* [Instructions to follow] Every line below between the one holding "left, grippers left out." and the one holding "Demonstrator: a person", inclusive, should be copied exactly, and no other line.

Data items:
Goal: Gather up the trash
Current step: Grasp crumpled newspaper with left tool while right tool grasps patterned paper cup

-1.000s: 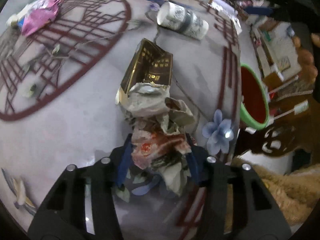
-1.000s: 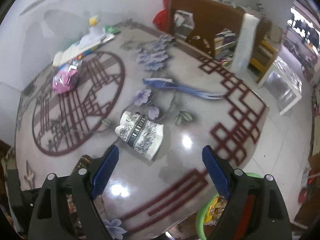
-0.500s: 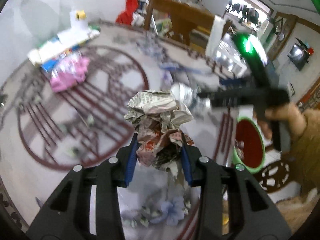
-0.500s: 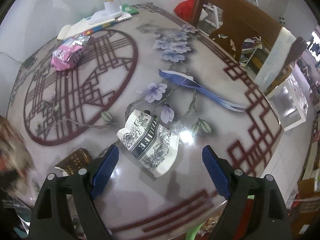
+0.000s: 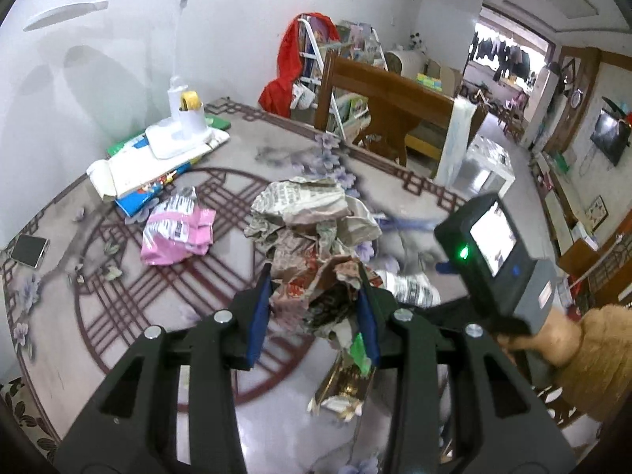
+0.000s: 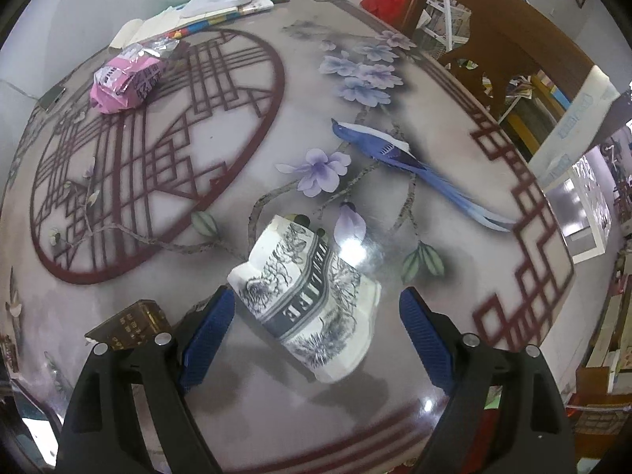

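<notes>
Left wrist view: left gripper (image 5: 314, 310) jaws clamped narrow on crumpled paper wad (image 5: 312, 233), now lifted clear of counter (image 5: 98, 316); a second ago wad lay on it against gold box (image 5: 343, 383). Right gripper (image 6: 316, 335) jaws wide, empty, lowered closer over crushed paper cup (image 6: 306, 300). Pink wrapper (image 5: 177, 229) remained farther off. Judgement: wad ready for bin, cup next.

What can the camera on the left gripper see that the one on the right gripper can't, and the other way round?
Only the left wrist view shows the crumpled newspaper wad clamped in the left gripper, the desk lamp, and the right hand's device. Only the right wrist view shows the open right gripper over the crushed paper cup and the painted blue bird. Both show the pink wrapper and the gold box.
</notes>
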Action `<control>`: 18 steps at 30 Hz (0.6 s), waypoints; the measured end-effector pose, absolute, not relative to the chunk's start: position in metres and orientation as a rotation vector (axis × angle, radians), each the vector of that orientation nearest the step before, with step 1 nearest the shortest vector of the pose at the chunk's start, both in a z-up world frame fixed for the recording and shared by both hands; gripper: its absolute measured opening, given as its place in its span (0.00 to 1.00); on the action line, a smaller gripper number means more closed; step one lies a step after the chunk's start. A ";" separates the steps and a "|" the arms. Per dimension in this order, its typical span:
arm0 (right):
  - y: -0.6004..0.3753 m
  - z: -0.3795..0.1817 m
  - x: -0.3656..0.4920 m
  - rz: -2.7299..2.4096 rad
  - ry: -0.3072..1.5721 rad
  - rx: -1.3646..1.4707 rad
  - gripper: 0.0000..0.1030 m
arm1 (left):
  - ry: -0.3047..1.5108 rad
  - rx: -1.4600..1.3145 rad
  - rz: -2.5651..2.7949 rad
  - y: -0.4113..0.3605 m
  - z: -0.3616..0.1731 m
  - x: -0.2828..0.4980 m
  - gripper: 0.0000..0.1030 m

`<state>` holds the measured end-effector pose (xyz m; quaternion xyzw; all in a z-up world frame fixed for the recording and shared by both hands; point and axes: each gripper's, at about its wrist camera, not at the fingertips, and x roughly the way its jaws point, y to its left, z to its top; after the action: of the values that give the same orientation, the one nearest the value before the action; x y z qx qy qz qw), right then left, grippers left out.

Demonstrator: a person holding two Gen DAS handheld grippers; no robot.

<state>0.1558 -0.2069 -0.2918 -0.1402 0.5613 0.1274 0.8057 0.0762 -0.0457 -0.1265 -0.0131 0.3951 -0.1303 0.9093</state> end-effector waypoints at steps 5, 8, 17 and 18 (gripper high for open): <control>-0.201 -0.303 0.163 0.279 1.231 -0.306 0.80 | 0.804 -0.044 -0.261 -0.045 -0.123 0.083 0.37; -0.199 -0.311 0.165 0.265 1.242 -0.321 0.81 | 0.805 -0.047 -0.254 -0.044 -0.124 0.086 0.37; -0.205 -0.299 0.164 0.261 1.200 -0.268 0.45 | 0.819 -0.059 -0.236 -0.040 -0.128 0.088 0.38; -0.208 -0.295 0.164 0.263 1.193 -0.236 0.45 | 0.819 -0.058 -0.233 -0.040 -0.128 0.088 0.38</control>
<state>0.1641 -0.2079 -0.2945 -0.1106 0.5588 0.1232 0.8126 0.0883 -0.0400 -0.1284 -0.0283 0.3972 -0.1131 0.9103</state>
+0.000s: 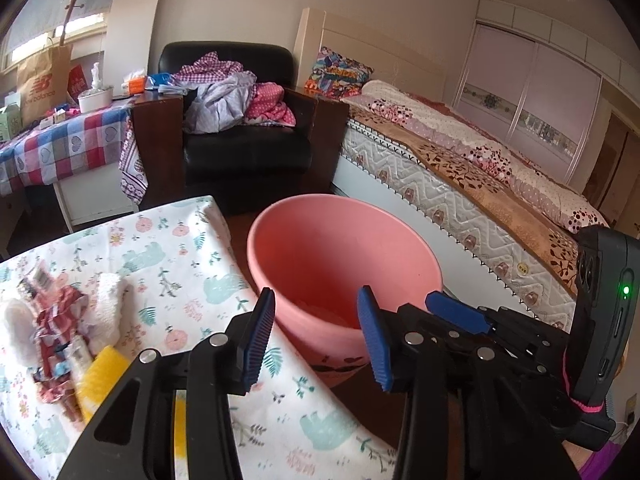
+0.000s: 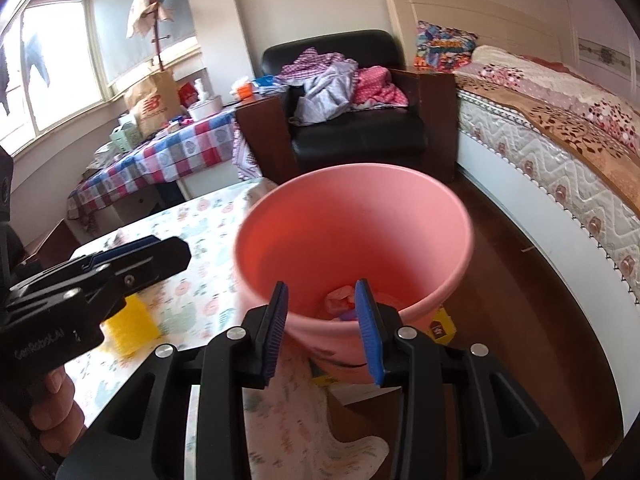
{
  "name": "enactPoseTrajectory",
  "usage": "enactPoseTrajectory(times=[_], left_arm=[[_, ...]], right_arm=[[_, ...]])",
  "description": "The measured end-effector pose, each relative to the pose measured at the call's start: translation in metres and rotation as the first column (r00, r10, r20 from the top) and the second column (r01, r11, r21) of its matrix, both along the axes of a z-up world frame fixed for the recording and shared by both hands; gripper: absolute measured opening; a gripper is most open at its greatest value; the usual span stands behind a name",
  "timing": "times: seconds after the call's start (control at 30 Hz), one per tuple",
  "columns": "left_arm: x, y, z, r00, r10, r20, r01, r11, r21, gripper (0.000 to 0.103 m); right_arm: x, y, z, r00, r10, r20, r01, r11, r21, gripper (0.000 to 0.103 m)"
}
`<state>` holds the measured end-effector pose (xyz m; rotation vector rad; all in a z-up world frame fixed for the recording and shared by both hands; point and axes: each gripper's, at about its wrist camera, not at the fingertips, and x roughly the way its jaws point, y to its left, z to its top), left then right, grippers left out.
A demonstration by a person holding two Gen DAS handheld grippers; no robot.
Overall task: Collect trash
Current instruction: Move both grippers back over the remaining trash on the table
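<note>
i have the left gripper [image 1: 316, 336] spread wide with nothing between its blue pads, held above the edge of the table [image 1: 188, 248] and pointing at the pink bin [image 1: 344, 256], which stands on the dark floor just beside the table and near the bed [image 1: 460, 168]. the right gripper [image 2: 322, 328] is also parted and holds nothing, hanging over the bin's near rim. inside the bin, from the right wrist view, i can see a pinkish crumpled scrap [image 2: 340, 300] at the bottom; what exactly it is i cannot tell. on the floral tablecloth sit the leftovers: a red patterned wrapper [image 1: 56, 340], a white crumpled tissue [image 1: 108, 300] beside it, and a yellow sponge-like block [image 1: 100, 380] just in front of them. an armchair [image 1: 244, 132] piled with clothes stands behind.
</note>
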<state>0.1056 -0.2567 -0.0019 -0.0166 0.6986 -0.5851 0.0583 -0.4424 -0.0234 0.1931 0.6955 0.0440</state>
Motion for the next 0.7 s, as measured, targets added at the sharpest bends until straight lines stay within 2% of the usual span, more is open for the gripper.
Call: enactPoseTrajectory(times=[0.3, 0.7], left_arm=[[-0.023, 0.046, 0.011, 0.998, 0.053, 0.042, -0.054, 0.998, 0.011, 0.042], [-0.048, 0.132, 0.001, 0.986, 0.161, 0.032, -0.163, 0.986, 0.048, 0.042]], right_arm=[[-0.015, 0.035, 0.013, 0.996, 0.091, 0.018, -0.091, 0.996, 0.014, 0.035], [-0.022, 0.084, 0.01, 0.975, 0.22, -0.011, -0.22, 0.975, 0.037, 0.035]])
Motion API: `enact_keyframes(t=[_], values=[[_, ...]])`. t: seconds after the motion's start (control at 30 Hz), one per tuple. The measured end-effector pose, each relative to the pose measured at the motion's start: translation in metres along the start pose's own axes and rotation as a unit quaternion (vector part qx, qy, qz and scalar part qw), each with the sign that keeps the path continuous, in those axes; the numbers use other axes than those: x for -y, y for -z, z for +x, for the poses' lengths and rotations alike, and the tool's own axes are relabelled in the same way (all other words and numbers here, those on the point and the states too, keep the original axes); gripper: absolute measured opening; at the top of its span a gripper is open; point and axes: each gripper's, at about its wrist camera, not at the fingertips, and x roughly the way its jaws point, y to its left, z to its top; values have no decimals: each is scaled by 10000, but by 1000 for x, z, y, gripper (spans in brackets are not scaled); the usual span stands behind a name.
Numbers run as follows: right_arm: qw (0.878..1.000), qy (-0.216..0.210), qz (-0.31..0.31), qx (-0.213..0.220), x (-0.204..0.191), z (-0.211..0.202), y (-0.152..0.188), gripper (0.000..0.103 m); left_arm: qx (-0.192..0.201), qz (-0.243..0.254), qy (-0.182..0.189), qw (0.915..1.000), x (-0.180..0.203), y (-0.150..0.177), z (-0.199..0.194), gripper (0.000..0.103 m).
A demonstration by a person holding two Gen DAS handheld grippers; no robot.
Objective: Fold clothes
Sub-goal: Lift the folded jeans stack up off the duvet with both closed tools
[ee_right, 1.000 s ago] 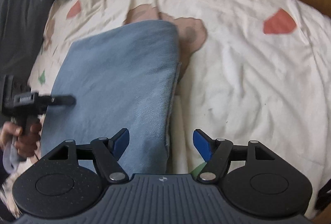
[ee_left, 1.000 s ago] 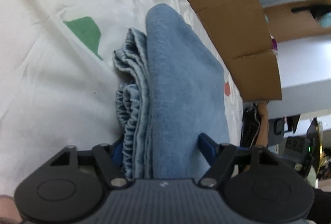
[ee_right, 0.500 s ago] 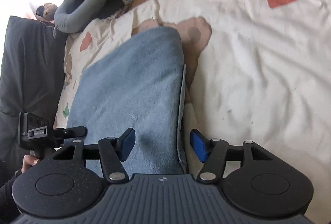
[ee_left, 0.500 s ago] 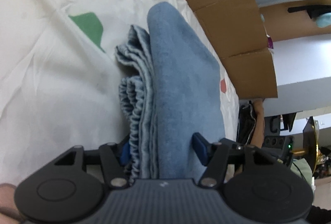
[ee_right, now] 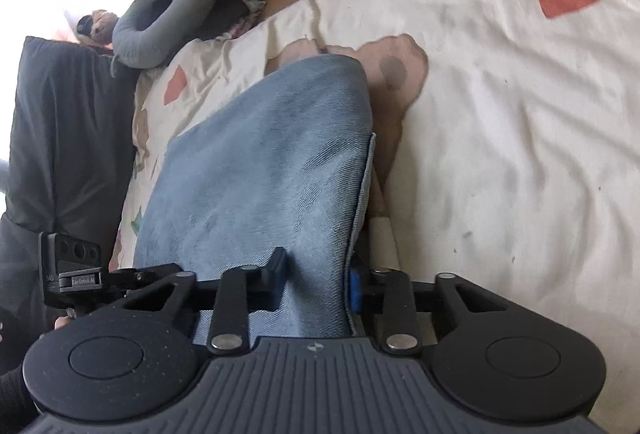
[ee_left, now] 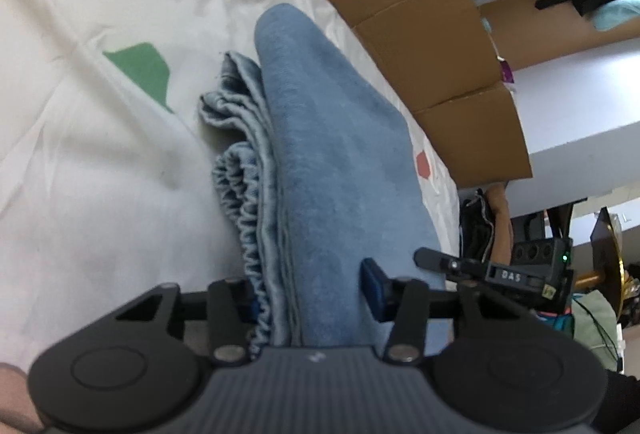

* [Written response]
`<state>` holds the measured end-effector pose (xyz m; quaternion xyzw; all in a z-up world frame fixed for the recording and shared by both hands; point and axes: each gripper's, at about its wrist camera, not at the fingertips, and x roughly the way its jaws point, y to its left, z to its top; after the action: of the values that give the same orientation, the one nearest the value before the action; x y z qx qy qz qw), right then left, grippers left out.

Demonstrator: a person holding two Gen DAS handheld grippers; no robot.

The answer given above is complete as it stands.